**What you will do:** A verbatim copy is needed of the lines below from the one containing "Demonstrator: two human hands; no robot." up to and including the one containing "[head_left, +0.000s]", excluding pictures.

==========

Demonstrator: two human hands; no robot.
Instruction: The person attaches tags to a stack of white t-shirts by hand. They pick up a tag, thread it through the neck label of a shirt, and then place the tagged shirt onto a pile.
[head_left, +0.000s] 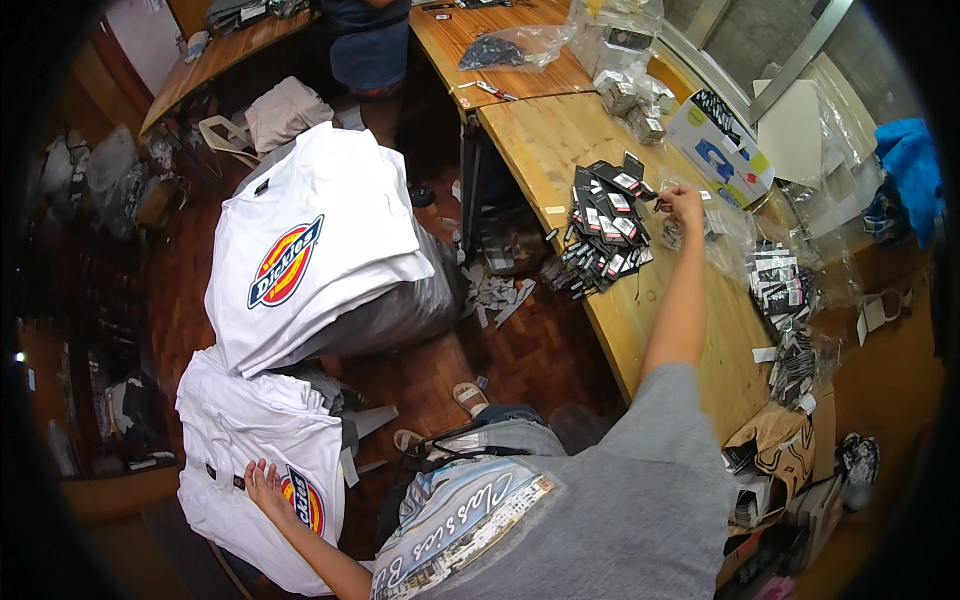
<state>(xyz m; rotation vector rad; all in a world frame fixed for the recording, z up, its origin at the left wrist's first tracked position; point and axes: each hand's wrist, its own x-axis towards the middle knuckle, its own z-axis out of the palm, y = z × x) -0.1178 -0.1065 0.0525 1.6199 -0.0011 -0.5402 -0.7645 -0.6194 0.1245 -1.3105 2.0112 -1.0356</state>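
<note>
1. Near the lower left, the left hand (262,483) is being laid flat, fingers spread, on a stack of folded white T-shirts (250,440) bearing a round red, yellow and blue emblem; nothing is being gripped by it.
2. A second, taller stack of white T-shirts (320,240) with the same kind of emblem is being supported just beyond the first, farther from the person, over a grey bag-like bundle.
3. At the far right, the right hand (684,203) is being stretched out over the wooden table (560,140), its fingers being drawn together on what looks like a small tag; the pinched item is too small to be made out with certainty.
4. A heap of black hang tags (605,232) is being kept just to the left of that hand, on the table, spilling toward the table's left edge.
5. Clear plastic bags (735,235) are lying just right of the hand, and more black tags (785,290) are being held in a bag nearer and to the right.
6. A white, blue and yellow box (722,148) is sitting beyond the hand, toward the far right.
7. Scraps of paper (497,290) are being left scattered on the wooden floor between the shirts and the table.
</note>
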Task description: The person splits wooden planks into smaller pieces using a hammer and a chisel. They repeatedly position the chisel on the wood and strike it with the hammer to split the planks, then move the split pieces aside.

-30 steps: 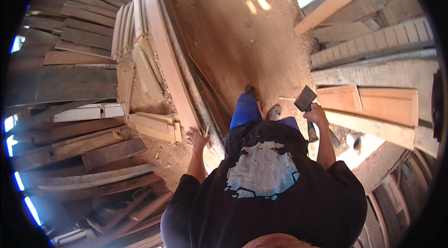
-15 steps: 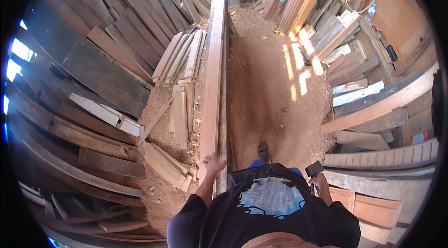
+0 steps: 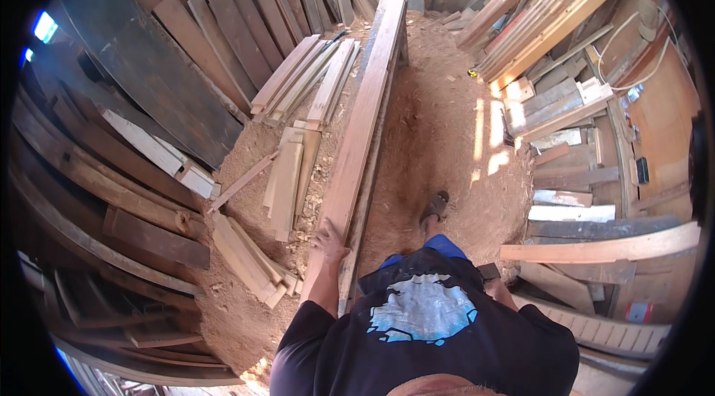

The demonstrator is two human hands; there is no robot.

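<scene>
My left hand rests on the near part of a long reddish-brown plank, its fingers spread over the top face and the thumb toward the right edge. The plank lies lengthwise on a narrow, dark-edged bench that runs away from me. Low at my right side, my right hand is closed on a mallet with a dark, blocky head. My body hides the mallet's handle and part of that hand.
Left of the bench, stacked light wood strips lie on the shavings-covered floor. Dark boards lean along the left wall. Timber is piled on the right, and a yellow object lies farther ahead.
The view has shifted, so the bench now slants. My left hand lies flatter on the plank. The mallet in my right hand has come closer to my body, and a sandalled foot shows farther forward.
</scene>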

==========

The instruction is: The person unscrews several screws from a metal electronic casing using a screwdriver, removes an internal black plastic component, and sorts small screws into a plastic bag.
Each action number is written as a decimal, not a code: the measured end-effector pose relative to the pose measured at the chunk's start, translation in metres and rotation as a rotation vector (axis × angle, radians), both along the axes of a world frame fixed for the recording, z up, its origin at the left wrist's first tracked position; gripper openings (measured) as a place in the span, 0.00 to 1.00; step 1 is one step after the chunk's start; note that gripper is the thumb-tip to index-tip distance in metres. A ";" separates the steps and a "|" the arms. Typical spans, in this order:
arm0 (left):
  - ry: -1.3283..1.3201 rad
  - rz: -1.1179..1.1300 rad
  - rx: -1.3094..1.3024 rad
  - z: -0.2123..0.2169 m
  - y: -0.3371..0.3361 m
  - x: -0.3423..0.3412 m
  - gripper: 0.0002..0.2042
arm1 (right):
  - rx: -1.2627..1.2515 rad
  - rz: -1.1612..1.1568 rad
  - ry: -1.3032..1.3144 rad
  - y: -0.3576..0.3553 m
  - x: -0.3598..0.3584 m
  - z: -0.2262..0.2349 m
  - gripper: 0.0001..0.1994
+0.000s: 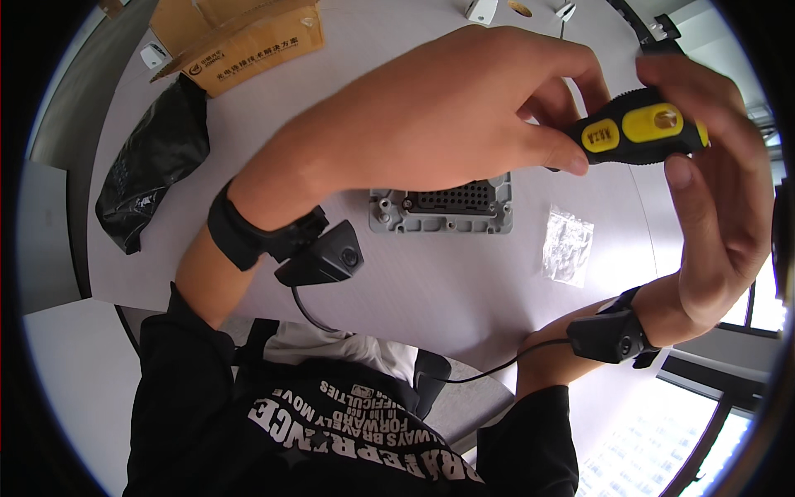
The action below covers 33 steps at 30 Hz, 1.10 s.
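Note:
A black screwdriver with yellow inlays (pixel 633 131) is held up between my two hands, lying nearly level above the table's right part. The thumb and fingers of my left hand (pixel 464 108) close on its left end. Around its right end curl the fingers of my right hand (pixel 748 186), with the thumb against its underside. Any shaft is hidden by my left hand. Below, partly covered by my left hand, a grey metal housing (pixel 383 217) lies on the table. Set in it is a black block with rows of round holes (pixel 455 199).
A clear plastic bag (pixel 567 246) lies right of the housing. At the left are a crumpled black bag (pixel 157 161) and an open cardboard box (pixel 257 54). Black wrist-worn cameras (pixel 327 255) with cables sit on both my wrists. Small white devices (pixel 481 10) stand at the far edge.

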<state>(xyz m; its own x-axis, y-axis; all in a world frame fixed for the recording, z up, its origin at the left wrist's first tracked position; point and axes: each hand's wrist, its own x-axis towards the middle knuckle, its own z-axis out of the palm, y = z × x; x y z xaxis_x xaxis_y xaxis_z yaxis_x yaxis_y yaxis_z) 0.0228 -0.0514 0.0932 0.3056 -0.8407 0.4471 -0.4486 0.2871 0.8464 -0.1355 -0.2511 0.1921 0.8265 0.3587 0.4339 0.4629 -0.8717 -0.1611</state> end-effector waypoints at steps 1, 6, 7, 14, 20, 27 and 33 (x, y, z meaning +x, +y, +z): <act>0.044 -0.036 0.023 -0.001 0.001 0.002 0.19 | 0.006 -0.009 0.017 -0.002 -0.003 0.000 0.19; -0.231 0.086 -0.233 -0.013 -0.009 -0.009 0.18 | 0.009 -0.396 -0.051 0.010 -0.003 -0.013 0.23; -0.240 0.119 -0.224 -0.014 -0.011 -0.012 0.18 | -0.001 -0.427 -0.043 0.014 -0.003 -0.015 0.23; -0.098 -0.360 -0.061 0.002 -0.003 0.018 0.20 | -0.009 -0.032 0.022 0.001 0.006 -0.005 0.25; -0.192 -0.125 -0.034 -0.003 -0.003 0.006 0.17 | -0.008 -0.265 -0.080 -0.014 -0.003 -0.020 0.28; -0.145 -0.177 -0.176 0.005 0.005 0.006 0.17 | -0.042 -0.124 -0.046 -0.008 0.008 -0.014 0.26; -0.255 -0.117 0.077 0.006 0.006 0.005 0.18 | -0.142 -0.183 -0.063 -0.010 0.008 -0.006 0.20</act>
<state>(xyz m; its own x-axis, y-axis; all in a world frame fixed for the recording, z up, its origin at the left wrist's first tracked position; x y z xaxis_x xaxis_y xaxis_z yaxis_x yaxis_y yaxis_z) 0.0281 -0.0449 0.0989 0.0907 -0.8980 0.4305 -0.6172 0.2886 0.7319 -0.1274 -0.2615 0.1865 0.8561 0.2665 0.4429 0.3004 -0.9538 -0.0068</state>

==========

**Result of the task:**
Demonstrator: two human hands; no robot.
Instruction: The person attaches tags to a stack of white t-shirts by hand. They pick up a tag, thread it through the neck label of a shirt, and then place the tagged shirt onto a pile.
[head_left, +0.000s] 

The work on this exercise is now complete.